(Task statement) Produce a word-for-word copy of the listing below without its pictures.

━━━

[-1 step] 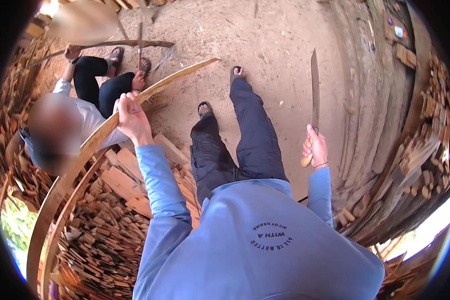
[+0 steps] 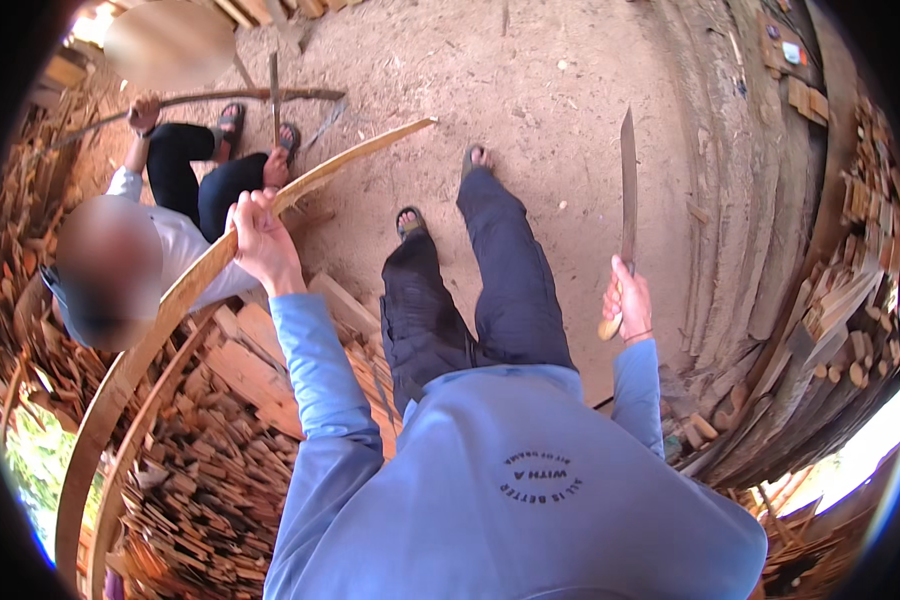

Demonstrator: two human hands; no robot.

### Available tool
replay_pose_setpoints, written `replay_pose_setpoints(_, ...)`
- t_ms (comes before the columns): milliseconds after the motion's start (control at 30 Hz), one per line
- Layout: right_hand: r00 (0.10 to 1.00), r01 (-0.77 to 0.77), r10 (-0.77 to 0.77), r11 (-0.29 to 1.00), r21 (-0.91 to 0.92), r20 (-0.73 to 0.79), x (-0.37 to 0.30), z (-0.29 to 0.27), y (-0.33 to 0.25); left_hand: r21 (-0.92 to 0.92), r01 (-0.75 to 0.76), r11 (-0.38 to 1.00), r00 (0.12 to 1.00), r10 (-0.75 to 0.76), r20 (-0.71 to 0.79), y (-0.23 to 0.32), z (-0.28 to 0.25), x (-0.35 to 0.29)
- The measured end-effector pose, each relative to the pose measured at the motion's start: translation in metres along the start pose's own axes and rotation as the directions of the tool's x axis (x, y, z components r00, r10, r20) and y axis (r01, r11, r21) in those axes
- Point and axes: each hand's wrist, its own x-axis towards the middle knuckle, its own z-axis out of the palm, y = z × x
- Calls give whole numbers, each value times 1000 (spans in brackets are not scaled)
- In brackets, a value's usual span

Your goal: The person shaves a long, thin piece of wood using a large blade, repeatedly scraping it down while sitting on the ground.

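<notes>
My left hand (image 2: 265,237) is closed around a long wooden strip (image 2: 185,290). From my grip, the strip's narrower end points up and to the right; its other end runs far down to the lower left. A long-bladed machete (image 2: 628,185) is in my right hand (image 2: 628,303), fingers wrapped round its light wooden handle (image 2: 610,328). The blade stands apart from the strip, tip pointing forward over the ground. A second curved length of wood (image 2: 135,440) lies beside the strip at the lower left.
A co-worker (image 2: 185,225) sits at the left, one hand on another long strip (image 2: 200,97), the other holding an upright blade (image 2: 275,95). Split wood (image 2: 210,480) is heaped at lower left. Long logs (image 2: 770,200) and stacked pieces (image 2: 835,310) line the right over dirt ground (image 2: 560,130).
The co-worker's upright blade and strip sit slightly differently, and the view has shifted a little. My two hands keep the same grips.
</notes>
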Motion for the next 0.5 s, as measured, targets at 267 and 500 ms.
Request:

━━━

(Reply)
[-1 step] 
[+0 steps] 

Demonstrator: two human hands; no robot.

### Available tool
replay_pose_setpoints, written `replay_pose_setpoints(_, ...)`
- t_ms (comes before the columns): milliseconds after the motion's start (control at 30 Hz), one per line
- Layout: right_hand: r00 (0.10 to 1.00), r01 (-0.77 to 0.77), r10 (-0.77 to 0.77), r11 (-0.29 to 1.00), r21 (-0.91 to 0.92), r20 (-0.73 to 0.79), x (-0.37 to 0.30), z (-0.29 to 0.27), y (-0.33 to 0.25); left_hand: r21 (-0.92 to 0.92), r01 (-0.75 to 0.76), r11 (-0.38 to 1.00), r00 (0.12 to 1.00), r10 (-0.75 to 0.76), r20 (-0.71 to 0.79), y (-0.23 to 0.32), z (-0.28 to 0.25), x (-0.35 to 0.29)
- The measured end-effector pose, each relative to the pose measured at the motion's start: translation in metres along the start pose's own axes and rotation as the directions of the tool's x axis (x, y, z components r00, r10, r20) and y axis (r01, r11, r21) in those axes
- Point and axes: each hand's wrist, its own x-axis towards the middle knuckle, its own z-axis out of the palm, y = z × x
- Calls give whole numbers, each value times 1000 (spans in brackets are not scaled)
- In brackets, a value's usual span

Your goal: The person shaves a long, thin piece of wood using a large blade, repeatedly scraping it down while sitting on the ground.

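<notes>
My left hand (image 2: 265,237) is closed around a long wooden strip (image 2: 185,290). From my grip, the strip's narrower end points up and to the right; its other end runs far down to the lower left. A long-bladed machete (image 2: 628,185) is in my right hand (image 2: 628,303), fingers wrapped round its light wooden handle (image 2: 610,328). The blade stands apart from the strip, tip pointing forward over the ground. A second curved length of wood (image 2: 135,440) lies beside the strip at the lower left.
A co-worker (image 2: 185,225) sits at the left, one hand on another long strip (image 2: 200,97), the other holding an upright blade (image 2: 275,95). Split wood (image 2: 210,480) is heaped at lower left. Long logs (image 2: 770,200) and stacked pieces (image 2: 835,310) line the right over dirt ground (image 2: 560,130).
The co-worker's upright blade and strip sit slightly differently, and the view has shifted a little. My two hands keep the same grips.
</notes>
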Motion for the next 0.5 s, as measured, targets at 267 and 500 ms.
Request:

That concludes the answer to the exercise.